DIRECTIONS >> Whenever the word "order" appears in a line of the data below, copy that line.

DATA BELOW >>
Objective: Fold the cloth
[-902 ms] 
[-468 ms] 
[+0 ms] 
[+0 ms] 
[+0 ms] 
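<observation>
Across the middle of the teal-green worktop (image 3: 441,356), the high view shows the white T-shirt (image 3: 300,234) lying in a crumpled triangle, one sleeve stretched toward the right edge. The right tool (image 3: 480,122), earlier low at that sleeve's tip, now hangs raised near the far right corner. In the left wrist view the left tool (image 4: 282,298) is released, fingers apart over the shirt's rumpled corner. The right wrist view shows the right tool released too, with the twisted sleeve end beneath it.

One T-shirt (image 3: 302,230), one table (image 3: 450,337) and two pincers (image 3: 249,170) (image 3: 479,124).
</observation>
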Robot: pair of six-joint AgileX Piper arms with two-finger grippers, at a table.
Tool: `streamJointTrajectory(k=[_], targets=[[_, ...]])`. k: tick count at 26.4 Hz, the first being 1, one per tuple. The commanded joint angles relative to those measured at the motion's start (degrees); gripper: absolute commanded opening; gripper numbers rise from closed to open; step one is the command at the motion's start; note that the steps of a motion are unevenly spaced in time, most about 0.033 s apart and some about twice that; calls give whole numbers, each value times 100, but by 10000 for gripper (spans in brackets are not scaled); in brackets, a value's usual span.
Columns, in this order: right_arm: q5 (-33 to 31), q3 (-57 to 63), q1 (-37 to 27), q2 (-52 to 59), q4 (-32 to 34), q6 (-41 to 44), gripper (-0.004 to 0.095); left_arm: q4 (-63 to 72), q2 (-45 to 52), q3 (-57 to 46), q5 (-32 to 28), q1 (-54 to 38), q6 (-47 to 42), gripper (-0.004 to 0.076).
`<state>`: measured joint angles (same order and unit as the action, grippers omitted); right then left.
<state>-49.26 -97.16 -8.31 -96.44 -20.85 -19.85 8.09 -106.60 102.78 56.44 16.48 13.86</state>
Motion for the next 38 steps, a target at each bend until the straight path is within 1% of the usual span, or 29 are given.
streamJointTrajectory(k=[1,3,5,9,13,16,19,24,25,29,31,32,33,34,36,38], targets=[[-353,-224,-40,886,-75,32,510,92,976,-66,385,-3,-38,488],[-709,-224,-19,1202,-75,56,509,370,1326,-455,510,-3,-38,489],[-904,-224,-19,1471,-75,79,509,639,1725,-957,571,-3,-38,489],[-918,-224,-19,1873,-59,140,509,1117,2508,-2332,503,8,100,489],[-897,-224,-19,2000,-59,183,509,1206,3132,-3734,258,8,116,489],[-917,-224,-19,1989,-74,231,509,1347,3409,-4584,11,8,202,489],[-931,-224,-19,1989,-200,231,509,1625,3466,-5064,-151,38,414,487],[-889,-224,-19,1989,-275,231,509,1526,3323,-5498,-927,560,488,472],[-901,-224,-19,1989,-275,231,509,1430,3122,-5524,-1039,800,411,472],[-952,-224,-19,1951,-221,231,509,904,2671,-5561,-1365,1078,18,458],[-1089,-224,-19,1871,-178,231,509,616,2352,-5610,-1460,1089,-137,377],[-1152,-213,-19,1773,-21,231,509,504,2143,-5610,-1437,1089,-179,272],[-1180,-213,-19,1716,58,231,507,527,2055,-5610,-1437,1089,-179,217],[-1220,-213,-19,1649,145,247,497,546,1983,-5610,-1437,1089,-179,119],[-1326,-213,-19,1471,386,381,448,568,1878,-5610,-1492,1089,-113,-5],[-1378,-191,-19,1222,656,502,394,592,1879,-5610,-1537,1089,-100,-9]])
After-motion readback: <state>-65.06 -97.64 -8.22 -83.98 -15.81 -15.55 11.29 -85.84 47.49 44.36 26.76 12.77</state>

RESPONSE BELOW >>
Columns, in this order: right_arm: q5 (-33 to 31), q3 (-57 to 63), q1 (-37 to 27), q2 (-52 to 59), q4 (-32 to 34), q6 (-41 to 44), gripper (-0.004 to 0.095); left_arm: q4 (-63 to 72), q2 (-45 to 52), q3 (-57 to 46), q5 (-32 to 28), q1 (-54 to 38), q6 (-47 to 42), gripper (-0.004 to 0.076).
`<state>`: measured joint angles (same order and unit as the action, grippers omitted); right then left.

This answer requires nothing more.